Reading data from Impala

GraphLab create supports loading data from many standard data formats (CSV, Avro, JSON) and data stores such as S3 and HDFS. We also have an ODBC connector, which works seamlessly for reading data directly from Cloudera's Impala.

Before trying this on your own computer, you'll need to make sure that you have the Cloudera ODBC driver installed.

Let's take a look at how simple it is to stream results from Impala queries directly into our scalable data structure, the SFrame.


In [4]:
import graphlab as gl

In [3]:
# configure your ODBC connection
db = gl.connect_odbc("DRIVER=/opt/cloudera/impalaodbc/lib/universal/" \
                     "libclouderaimpalaodbc.dylib;HOST=10.10.2.15;PORT=21050")


[INFO] Start server at: ipc:///tmp/graphlab_server-29804 - Server binary: /Users/rlvoyer/Envs/glc_pypi_1.3/lib/python2.7/site-packages/graphlab/unity_server - Server log: /tmp/graphlab_server_1423871383.log
[INFO] GraphLab Server Version: 1.3.0

Cloudera Impala uses SQL as its query language. We can run a standard SQL DESCRIBE query to get a sense for what the data looks like.


In [5]:
# run a DESCRIBE query against the Amazon product titles table
gl.SFrame.from_odbc(db, "DESCRIBE titles")


Out[5]:
name type comment
idx bigint
product_id string
num_reviews int
price string
simple_category string
title string
category_list_0 string
category_list_1 string
category_list_2 string
category_list_3 string
... ... ...
[15 rows x 3 columns]
Note: Only the head of the SFrame is printed.
You can use print_rows(num_rows=m, num_columns=n) to print more rows and columns.

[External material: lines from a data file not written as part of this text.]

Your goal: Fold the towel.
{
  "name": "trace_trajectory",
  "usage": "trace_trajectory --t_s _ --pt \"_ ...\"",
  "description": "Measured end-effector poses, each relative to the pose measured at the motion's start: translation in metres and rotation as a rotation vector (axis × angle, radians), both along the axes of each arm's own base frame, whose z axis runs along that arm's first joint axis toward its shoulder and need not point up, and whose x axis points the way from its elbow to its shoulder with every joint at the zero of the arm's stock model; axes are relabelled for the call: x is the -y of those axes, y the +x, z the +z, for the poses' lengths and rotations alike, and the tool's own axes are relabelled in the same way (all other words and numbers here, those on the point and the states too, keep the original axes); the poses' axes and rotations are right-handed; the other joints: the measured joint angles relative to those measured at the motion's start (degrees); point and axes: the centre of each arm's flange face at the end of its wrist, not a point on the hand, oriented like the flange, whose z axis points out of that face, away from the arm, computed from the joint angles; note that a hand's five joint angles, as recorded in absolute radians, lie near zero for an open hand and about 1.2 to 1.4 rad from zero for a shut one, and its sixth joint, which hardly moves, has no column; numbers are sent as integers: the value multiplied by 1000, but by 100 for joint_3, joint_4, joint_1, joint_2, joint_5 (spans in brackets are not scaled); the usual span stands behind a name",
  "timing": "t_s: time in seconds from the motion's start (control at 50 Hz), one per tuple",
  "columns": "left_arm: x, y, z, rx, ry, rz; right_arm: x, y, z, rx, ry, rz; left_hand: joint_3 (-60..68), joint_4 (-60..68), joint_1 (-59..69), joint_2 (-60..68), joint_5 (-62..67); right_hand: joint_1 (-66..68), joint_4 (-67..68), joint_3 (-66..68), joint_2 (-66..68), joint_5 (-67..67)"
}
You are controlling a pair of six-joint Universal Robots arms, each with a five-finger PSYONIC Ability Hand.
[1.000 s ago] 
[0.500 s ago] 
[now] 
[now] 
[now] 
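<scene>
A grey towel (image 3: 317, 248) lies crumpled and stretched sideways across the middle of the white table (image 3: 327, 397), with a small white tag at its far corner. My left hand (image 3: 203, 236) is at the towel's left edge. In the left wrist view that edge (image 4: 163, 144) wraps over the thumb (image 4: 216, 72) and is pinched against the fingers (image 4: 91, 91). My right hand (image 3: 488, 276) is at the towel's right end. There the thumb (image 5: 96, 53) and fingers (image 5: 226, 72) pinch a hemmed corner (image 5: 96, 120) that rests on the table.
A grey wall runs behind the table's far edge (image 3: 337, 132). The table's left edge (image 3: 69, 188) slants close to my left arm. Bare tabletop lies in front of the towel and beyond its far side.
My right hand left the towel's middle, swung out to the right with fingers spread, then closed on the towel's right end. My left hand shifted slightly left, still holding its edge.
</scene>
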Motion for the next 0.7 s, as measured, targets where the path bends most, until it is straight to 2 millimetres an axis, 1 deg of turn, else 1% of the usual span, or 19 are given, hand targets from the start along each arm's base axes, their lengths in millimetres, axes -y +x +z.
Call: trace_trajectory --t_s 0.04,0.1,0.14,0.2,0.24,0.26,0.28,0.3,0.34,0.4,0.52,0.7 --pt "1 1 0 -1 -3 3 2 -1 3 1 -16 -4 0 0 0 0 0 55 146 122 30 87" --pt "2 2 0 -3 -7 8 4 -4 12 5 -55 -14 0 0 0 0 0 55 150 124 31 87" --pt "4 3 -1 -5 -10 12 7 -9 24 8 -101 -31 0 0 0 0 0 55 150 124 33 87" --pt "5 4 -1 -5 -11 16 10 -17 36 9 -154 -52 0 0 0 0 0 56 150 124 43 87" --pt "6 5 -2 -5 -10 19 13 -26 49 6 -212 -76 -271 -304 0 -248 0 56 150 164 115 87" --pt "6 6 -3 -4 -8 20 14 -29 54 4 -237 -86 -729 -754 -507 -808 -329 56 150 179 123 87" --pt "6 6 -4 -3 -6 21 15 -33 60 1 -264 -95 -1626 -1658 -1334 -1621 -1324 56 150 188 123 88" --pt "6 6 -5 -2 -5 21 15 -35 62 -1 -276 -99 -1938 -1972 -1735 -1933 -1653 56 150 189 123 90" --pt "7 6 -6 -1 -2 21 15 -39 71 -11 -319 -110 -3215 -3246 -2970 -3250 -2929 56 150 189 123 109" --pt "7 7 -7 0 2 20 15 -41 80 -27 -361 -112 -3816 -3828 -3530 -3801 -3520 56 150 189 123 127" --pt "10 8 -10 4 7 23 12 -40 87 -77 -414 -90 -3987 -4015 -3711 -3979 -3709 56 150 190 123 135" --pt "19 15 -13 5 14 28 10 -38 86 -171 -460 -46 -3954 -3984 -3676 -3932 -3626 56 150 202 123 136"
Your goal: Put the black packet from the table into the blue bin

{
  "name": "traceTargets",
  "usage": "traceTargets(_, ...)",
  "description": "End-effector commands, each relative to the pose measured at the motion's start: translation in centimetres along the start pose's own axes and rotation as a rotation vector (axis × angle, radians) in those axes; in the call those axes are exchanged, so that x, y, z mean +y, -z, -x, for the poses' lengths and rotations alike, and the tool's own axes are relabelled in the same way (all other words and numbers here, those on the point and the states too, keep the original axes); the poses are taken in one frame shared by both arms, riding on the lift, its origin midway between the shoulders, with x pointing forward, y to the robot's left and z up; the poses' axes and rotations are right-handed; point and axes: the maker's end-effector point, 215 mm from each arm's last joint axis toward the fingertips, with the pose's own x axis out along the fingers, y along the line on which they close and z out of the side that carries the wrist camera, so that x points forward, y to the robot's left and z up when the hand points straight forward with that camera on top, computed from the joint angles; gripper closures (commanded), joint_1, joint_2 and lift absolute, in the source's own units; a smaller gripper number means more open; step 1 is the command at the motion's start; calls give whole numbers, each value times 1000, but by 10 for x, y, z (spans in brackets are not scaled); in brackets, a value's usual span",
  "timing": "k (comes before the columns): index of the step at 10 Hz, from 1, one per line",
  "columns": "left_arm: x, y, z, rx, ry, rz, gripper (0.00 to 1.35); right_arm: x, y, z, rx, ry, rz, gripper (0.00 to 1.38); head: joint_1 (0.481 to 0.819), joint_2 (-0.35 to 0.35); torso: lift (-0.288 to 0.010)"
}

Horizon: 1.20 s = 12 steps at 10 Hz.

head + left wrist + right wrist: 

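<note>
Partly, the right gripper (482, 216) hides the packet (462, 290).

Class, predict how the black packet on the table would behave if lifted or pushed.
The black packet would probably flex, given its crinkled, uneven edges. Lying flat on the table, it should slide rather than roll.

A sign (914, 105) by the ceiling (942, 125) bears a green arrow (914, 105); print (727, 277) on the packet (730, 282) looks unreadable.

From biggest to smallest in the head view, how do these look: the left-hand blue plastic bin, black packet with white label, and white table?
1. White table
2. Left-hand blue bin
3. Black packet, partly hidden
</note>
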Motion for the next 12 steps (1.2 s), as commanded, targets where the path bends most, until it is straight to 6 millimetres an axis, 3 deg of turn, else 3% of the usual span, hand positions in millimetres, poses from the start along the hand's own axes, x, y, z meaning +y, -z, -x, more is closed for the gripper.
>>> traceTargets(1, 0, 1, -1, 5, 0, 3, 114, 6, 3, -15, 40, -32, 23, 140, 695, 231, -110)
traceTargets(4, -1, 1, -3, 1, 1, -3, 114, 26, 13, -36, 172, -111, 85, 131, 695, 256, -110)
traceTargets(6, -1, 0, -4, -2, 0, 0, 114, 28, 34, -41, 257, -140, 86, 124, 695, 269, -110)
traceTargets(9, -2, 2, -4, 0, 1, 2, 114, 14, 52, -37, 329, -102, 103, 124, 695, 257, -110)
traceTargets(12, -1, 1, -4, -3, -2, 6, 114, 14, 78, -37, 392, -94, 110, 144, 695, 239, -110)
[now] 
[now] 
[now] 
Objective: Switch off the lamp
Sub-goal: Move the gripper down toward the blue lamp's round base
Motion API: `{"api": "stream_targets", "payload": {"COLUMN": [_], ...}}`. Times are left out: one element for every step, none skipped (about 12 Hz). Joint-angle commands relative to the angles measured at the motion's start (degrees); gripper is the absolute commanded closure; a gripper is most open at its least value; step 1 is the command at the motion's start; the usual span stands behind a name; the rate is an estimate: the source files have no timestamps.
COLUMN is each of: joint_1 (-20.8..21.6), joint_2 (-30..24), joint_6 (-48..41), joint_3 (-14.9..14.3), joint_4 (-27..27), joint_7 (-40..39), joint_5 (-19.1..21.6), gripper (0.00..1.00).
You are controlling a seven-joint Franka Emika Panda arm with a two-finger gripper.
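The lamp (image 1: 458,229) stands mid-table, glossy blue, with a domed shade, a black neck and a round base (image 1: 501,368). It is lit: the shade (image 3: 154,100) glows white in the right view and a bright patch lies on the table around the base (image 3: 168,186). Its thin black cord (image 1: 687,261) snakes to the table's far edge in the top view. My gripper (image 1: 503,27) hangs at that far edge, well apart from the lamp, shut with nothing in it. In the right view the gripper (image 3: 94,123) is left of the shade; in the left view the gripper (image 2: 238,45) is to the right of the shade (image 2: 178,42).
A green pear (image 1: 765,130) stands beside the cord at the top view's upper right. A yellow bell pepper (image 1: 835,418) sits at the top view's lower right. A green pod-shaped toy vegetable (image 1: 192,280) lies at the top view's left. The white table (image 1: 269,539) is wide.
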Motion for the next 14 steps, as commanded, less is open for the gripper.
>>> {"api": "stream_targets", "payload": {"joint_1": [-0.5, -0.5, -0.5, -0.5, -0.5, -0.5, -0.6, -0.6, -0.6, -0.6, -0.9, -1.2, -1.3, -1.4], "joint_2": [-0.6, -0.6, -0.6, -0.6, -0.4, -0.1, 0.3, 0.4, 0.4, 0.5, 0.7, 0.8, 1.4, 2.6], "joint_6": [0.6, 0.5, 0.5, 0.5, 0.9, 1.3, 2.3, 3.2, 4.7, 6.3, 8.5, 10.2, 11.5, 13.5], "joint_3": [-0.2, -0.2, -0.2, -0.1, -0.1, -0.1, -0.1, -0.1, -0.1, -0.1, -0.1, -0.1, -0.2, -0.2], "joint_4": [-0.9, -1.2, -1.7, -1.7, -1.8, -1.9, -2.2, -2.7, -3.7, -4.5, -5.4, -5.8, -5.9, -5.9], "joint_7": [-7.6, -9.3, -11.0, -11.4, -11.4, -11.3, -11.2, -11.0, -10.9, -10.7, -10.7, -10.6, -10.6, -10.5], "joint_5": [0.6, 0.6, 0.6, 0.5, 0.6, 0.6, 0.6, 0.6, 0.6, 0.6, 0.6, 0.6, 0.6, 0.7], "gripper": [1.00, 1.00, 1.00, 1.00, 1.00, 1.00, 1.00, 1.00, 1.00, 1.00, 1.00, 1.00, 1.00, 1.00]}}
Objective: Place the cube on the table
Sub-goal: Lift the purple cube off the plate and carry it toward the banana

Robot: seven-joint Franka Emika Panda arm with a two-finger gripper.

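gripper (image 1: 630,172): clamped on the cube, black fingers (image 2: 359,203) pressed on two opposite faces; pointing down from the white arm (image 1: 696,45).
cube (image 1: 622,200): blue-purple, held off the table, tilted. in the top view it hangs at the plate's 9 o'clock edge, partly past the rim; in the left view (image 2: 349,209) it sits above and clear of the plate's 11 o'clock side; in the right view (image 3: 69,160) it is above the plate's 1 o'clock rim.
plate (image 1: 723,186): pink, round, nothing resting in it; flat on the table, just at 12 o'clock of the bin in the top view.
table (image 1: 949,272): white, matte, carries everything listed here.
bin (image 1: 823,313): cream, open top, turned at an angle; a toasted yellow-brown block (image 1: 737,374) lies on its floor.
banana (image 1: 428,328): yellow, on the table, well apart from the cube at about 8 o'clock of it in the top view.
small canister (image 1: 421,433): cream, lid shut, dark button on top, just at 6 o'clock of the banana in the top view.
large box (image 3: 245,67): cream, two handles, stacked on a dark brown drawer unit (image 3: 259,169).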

Cool! Now let's stream some data into an SFrame.


In [14]:
# run a simple SELECT to get titles for all products with more than 100 reviews
titles_sf = gl.SFrame.from_odbc(db, "SELECT title, num_reviews, simple_category FROM titles WHERE num_reviews > 25")
titles_sf


Out[14]:
title num_reviews simple_category
reality 166 Music
keeping heart on pine
ridg ...
26 Books
eric meyer on css:
mastering the languag ...
68 Books
pierrot le fou (1969) 52 Movies & TV
the life of john wesley
hardin as written by ...
27 Books
snakes on a train
(unrated director's ...
26 Movies & TV
t2 : infiltra 35 Books
drop dead fred [region 2]
(1991) ...
161 Movies & TV
loser goes first: my
thirty-something year ...
32 Books
irresistible (banning
sisters trilogy) ...
29 Books
... ... ...
[71639 rows x 3 columns]
Note: Only the head of the SFrame is printed.
You can use print_rows(num_rows=m, num_columns=n) to print more rows and columns.

We can use GraphLab Canvas to visualize the data.


In [15]:
titles_sf.show()


Canvas is accessible via web browser at the URL: http://localhost:63103/index.html

And now that we have our data in an SFrame, we're ready to start training predictive models, and deploying them to production!